### [Instructions for the task]
Wherever the string "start" turns up in the data, copy the whole line.

### [Material provided]

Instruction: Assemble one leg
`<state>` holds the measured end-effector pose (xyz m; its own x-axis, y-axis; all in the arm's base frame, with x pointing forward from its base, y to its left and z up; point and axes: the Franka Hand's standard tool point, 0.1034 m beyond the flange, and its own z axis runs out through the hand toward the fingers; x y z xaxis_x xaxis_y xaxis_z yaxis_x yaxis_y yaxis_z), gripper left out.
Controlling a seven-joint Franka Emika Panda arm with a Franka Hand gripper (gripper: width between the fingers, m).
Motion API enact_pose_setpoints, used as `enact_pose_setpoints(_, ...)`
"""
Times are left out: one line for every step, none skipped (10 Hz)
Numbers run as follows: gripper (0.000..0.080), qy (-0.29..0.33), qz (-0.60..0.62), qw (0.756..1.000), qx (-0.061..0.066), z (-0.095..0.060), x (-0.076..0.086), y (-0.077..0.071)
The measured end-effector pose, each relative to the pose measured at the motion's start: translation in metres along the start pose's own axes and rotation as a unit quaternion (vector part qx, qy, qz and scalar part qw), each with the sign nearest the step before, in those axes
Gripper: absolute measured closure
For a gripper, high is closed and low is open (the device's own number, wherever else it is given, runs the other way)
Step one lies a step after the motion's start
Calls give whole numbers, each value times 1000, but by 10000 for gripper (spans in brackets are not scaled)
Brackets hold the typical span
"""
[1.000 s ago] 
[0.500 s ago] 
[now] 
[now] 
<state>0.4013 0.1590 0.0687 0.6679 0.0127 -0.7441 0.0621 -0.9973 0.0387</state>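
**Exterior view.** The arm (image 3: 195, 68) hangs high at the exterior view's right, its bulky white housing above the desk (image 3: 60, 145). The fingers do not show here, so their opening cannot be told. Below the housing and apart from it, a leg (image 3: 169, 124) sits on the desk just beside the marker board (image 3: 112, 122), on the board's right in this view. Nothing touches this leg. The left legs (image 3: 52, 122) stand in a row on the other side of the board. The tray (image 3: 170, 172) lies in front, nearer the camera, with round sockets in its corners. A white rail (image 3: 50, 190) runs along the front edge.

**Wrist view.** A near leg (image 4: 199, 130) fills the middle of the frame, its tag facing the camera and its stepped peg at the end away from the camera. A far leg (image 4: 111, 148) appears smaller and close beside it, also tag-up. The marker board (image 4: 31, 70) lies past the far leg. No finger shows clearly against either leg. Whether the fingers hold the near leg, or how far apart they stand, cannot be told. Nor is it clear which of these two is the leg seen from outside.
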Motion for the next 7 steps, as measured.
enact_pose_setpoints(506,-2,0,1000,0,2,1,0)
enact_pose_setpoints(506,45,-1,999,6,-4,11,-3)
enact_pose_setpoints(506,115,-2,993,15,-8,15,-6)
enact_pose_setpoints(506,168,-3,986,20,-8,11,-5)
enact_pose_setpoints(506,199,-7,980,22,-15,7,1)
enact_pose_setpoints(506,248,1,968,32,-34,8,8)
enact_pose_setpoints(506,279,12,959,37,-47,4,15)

### [Exercise answer]
The measured end-effector pose, each relative to the pose measured at the motion's start: translation in metres along the start pose's own axes and rotation as a unit quaternion (vector part qx, qy, qz and scalar part qw), each with the sign nearest the step before, in those axes
Step one lies a step after the motion's start

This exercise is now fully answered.